Require 2FA and password before accessing Proton Drive in Windows Explorer
I would like the addition of an option in the Settings menu.
If this option is checked, data 'at rest' in the Proton Drive is encrypted and unusable in a Windows computer by default, on each startup. Only after entering the Proton password and 2FA does the Proton app unlock, decrypt all files and make read/write possible.
To clarify, it could still sync files while in 'encrypted' mode from the cloud to on-premise, but always encrypted first. And usable upon unlock.
Then when the user actually wants to do something, they can enter credentials and decrypt their Proton Drive. Kind of like how a TrueCrypt disk would work.
As mentioned, this should be an 'option' so other users who want to leave their Proton Drive decrypted all the time can still do this.
The reasoning behind this addition is: it is ridiculously easy to bypass the Windows login screen when on-premise. Someone could login to your computer copy all ProtonDrive files to a USB and then leave, if the ProtonDrive is decrypted by default and accessible in Windows after login - as is the case now.
This kind of defeats the purpose of having an encrypted local Windows app, hence my suggestion.
Thanks for reading this far.
-
Cory commented
This would be great!
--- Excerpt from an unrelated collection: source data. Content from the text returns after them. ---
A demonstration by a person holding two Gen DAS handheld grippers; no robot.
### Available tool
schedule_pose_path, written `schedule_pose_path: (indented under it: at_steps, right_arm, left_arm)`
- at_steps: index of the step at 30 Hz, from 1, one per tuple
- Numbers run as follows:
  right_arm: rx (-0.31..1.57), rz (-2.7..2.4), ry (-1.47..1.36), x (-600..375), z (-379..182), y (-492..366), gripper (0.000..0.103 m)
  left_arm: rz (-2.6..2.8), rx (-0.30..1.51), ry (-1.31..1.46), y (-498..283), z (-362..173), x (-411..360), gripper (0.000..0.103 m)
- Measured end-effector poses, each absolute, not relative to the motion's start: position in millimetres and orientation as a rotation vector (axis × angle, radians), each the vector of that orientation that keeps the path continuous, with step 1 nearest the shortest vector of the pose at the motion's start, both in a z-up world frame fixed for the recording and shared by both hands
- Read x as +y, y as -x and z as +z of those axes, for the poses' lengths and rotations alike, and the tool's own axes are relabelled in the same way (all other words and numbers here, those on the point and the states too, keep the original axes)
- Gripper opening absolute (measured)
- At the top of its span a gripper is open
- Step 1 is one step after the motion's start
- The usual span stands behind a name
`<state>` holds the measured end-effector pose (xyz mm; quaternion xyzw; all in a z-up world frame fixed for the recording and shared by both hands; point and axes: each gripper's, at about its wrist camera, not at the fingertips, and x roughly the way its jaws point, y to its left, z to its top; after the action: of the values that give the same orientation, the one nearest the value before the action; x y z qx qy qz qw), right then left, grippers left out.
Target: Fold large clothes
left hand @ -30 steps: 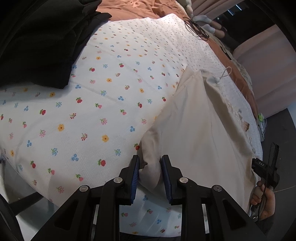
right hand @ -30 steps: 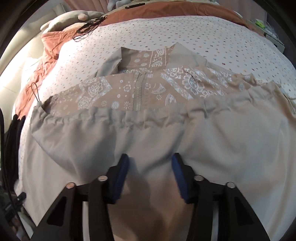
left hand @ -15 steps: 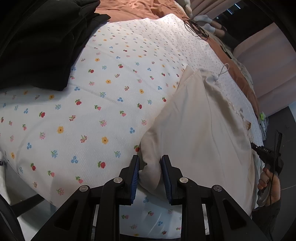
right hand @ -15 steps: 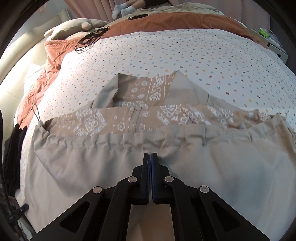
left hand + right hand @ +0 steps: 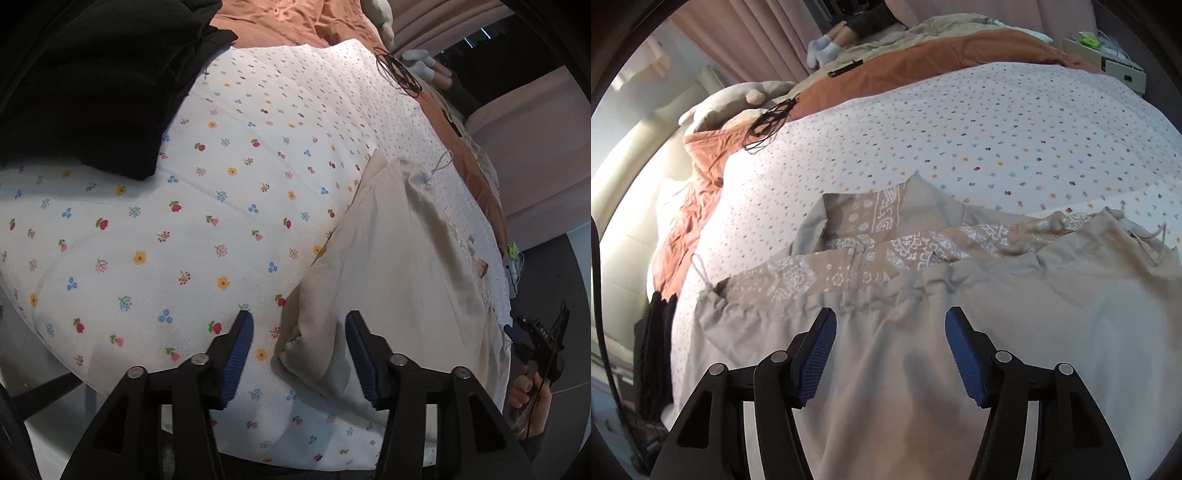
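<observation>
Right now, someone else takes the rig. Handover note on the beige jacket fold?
Left gripper: jaws opening, the folded corner of the beige jacket lies between them, pads not pressing on it.
Right gripper: jaws opening above the jacket's drawstring hem, nothing held.
Jacket lies on the floral bedspread, bottom part folded up over the patterned lining; collar shows beyond the hem.
Black clothes sit at the far left of the bed.
Done: first fold laid down.
Left: probably fold again and tidy the drawstrings.

Both wrist cameras look steeply down, close over the bed [image 5: 155,236]. They share the beige garment [image 5: 399,266] [image 5: 1052,325], seen from opposite ends.
</observation>
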<state>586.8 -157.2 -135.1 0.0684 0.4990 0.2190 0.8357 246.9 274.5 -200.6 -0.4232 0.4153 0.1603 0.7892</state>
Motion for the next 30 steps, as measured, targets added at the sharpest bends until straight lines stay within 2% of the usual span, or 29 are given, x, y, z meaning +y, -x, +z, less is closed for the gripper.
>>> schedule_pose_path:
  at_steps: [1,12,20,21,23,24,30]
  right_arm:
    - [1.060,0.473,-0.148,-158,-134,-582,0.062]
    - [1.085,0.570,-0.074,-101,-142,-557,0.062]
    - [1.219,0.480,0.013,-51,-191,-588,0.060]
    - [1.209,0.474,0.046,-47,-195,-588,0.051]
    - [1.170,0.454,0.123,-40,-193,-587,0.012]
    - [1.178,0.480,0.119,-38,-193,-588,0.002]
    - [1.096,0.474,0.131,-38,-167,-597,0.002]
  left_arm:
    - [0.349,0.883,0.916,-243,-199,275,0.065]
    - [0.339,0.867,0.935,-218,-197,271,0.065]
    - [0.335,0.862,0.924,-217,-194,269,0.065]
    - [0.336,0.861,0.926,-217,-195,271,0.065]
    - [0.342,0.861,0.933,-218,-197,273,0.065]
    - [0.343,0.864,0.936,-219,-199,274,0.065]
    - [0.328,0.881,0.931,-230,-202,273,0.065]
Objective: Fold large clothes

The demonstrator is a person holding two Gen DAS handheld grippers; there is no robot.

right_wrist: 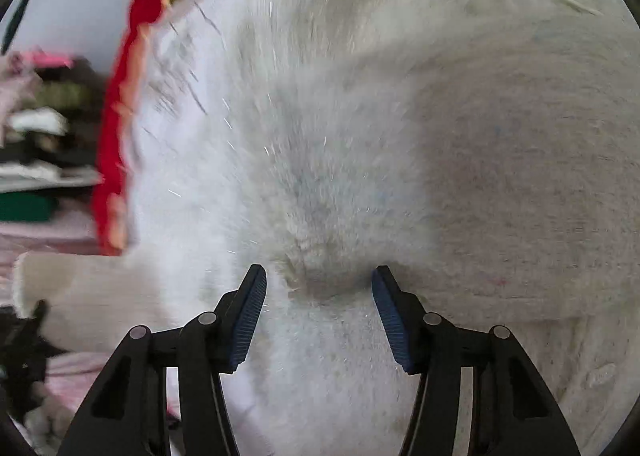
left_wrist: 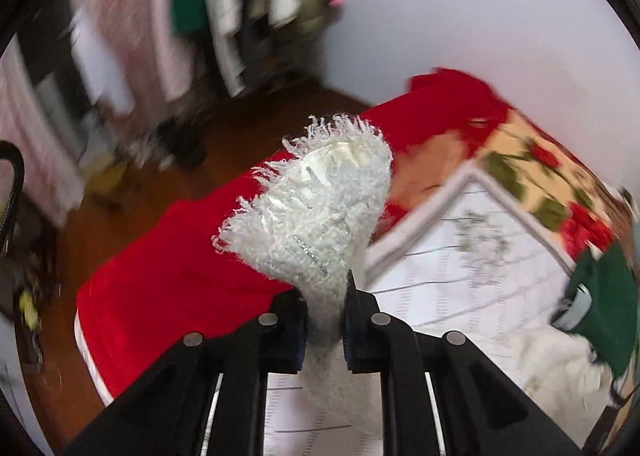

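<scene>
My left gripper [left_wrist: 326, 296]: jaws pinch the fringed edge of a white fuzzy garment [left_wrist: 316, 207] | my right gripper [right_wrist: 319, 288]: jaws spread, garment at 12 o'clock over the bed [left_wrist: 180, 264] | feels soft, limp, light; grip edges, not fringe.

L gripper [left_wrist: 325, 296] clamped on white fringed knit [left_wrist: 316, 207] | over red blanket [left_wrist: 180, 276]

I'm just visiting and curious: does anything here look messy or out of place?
Nothing looks damaged. The left hand-held gripper pinches a bunched, frayed-looking fringe of the white fuzzy garment, while the right hand-held gripper hangs open over it. Both views are blurred.
</scene>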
I could settle for just a passworded vault though as well.
-
Phil commented
Yes! This is exactly why I don't use the Proton Drive app on my Windows laptop.
-
Thomas Anderson commented
Thrr-Gilag that was the first thing that I tried actually, way back.. however this appears to not be the case. Because this results in an error during the setup process of your Proton folder (when choosing the location). It then says it cannot use this sort of drive to configure a Proton Drive folder.
In a similar fashion it also gives this error when putting the Proton folder on a network drive. You can only seem to choose a local physical disk as a sync folder for Proton Drive (in Windows).
Perhaps you mean the other way around? Putting a Veracrypt volume file container inside the Proton folder. That is possible. But that is a hassle though, because you then still have to use another application to do something the app should be able to do by itself. As Proton Drive Windows should mimc the functionality and security of Proton Drive online, i.e. being encrypted. It simply the extension of functionality that already exists in the cloud, to the on-premise local PC.
I think Proton Drive is a great idea, which is why my viewpoint is - why would you first create a very secure cloud storage, encrypted, with 2FA etc.
And then create an extension to that functionality to a local PC, but 're-open the doors' you so carefully shut for security reasons in the cloud?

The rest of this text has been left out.